Task directions >> Output the entire listing that follows verbatim.

### Dataset section ###

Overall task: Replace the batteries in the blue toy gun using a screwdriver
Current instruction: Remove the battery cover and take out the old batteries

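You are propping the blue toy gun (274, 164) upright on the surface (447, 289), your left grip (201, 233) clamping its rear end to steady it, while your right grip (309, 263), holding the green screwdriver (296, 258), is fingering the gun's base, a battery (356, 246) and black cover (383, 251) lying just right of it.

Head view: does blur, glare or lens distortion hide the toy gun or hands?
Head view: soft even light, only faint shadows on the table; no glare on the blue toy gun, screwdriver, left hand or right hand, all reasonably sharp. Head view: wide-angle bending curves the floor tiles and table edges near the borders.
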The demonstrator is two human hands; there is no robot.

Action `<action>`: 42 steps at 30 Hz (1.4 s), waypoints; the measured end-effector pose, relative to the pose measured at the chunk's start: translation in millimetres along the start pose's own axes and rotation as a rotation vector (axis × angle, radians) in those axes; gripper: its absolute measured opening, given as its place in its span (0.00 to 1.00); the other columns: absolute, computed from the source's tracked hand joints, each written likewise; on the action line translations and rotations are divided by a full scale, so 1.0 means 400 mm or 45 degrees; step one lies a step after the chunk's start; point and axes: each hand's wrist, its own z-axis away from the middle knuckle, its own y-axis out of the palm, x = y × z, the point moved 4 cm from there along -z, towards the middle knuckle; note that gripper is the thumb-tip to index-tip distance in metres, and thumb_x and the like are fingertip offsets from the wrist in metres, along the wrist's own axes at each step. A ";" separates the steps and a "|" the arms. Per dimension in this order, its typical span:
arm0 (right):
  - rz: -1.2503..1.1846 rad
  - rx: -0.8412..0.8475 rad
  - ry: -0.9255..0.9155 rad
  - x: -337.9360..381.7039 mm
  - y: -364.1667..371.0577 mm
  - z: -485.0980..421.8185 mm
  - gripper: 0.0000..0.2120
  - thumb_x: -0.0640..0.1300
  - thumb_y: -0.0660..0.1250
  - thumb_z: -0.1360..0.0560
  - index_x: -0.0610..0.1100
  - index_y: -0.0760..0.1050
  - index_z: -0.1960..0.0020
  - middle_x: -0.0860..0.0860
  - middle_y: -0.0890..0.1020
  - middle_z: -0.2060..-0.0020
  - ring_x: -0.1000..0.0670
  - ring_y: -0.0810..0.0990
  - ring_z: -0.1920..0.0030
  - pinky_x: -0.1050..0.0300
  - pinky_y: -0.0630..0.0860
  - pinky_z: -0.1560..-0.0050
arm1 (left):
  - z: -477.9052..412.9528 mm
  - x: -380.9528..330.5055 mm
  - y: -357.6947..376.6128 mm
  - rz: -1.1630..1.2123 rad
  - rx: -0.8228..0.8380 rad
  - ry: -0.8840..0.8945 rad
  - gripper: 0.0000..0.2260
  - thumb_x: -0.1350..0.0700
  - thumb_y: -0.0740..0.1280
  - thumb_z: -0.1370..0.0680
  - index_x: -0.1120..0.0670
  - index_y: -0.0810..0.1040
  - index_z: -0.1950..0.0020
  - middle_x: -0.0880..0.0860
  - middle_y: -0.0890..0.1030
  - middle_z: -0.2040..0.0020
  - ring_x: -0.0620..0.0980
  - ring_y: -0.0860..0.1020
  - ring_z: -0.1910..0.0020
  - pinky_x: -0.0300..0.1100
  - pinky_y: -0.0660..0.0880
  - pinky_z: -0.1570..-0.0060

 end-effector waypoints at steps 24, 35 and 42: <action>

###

Written response >>
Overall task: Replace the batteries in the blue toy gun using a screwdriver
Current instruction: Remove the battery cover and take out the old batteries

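You are propping the blue toy gun (274, 164) upright on the surface (447, 289), your left grip (201, 233) clamping its rear end to steady it, while your right grip (309, 263), holding the green screwdriver (296, 258), is fingering the gun's base, a battery (356, 246) and black cover (383, 251) lying just right of it.

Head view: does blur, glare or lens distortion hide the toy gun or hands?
Head view: soft even light, only faint shadows on the table; no glare on the blue toy gun, screwdriver, left hand or right hand, all reasonably sharp. Head view: wide-angle bending curves the floor tiles and table edges near the borders.
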The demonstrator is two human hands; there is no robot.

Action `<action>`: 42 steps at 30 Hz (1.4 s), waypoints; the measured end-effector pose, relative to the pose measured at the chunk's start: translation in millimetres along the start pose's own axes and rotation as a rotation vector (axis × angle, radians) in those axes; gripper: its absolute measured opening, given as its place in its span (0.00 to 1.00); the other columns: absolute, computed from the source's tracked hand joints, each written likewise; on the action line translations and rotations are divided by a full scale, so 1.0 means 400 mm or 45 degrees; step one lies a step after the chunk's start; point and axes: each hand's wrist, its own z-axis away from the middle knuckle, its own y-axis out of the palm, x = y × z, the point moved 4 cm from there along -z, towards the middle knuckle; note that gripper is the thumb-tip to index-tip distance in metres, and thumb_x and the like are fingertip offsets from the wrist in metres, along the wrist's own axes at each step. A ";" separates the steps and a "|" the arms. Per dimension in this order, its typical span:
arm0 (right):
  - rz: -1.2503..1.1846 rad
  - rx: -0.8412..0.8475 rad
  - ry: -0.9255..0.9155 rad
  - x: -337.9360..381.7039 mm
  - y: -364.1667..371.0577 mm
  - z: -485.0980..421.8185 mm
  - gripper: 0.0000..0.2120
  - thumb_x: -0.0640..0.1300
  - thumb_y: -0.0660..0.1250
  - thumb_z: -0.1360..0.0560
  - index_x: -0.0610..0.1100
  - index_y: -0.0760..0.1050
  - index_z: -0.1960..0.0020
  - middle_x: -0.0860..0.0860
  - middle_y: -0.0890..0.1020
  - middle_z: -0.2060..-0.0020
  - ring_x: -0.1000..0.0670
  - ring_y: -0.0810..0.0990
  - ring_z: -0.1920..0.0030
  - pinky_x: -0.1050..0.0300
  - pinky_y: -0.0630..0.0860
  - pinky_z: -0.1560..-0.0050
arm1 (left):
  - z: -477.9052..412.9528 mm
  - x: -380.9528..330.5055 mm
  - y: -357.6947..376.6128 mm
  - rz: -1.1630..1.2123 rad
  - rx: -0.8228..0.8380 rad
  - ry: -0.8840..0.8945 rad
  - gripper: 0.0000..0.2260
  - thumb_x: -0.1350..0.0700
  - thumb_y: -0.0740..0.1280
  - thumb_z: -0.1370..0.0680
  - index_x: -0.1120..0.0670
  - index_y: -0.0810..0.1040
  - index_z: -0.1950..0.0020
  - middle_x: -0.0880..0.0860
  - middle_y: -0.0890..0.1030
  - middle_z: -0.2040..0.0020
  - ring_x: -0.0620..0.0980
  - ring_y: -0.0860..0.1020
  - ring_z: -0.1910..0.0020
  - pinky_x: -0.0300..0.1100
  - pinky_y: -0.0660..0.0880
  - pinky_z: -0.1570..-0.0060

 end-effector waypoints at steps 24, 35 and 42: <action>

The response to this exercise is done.